On Thu, Oct 12, 2006 at 04:00:41PM -0400, Schwimmer, Eric E *HS wrote:
The subject pretty much says it all :) The top item on my hobbit wish list is to see some sort of client/server authentication & encryption. This will take care of three of my largest hobbit worries/problems:
I agree this would be a good thing. However, I am not sure that it really solves the problems you refer to:
- Having to poke a hole in my hobbit server's firewall every time I add a new hobbit client.
You'd still need to open the firewall for your clients, whether you run SSL or plain text across the wire. If you just open the firewall to allow anyone to connect to the ssl-enabled hobbit daemon, then an attacker may try to DoS the SSL service. And SSL protocol implementations have had security problems as well.

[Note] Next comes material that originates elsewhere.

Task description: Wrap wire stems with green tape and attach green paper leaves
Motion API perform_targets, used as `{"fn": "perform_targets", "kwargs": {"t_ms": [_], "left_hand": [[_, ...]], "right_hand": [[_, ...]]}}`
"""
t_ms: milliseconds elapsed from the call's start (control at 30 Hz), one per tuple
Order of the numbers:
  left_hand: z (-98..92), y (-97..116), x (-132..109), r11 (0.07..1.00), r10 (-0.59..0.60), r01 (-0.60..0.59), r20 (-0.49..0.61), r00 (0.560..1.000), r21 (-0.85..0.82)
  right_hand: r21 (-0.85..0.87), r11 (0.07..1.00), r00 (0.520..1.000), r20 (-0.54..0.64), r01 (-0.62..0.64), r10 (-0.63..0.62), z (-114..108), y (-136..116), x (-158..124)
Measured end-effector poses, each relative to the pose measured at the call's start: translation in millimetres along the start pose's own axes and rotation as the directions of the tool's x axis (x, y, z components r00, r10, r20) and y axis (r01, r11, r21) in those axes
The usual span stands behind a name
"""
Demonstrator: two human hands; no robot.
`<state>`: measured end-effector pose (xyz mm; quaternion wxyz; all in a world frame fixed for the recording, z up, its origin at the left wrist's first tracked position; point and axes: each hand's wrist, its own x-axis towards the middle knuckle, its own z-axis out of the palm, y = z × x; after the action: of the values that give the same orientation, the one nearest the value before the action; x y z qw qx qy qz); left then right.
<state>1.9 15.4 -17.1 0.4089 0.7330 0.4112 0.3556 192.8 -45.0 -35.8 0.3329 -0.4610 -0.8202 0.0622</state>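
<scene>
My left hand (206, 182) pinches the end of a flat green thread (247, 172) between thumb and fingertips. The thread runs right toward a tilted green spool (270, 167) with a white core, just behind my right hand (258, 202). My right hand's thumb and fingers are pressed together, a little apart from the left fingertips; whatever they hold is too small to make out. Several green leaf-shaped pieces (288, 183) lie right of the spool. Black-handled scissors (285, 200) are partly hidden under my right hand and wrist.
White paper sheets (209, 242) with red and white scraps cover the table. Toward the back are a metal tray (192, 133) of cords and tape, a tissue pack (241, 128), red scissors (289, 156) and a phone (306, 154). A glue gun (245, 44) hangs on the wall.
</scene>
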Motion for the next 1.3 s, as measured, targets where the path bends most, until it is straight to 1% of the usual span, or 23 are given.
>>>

- The possibility that someone might compromise one machine running a hobbit client and use that machine to send false reports or DOS the hobbit server.
Someone with access to a machine with the Hobbit client could still run the "bb" program and send in a status report. Unless you protect the client-side certificate with a passphrase that is kept only in memory
- i.e. you'll have to enter it on the console whenever the machine is rebooted or the Hobbit client is restarted - then an attacker will have access to the client certificate, and therefore he can send forged data to the Hobbit server.
The client certificate does provide authentication, though - so you know what server the (forged) data originates from. And rogue clients - i.e. anyone with a network connection to your Hobbit server - are kept out.
- Prevent tender bits of info (such as my log files) that would otherwise traverse the network unencrypted.
True.
Of course, this would break a lot of existing scripts (devmon, bb-xsnmp, etc); perhaps it would be possible to have the secure server listen on a different port?
Perhaps. My ideas for implementing this have always been that this would best fit into the bbproxy utility; so you would have bbproxy handling the SSL-enabled connections from clients, then forwarding the data in plain text (via the loopback interface or a unix domain socket that cannot be eavesdropped upon) to the Hobbit daemon. That would avoid changing anything in the core daemon which I believe is a good thing.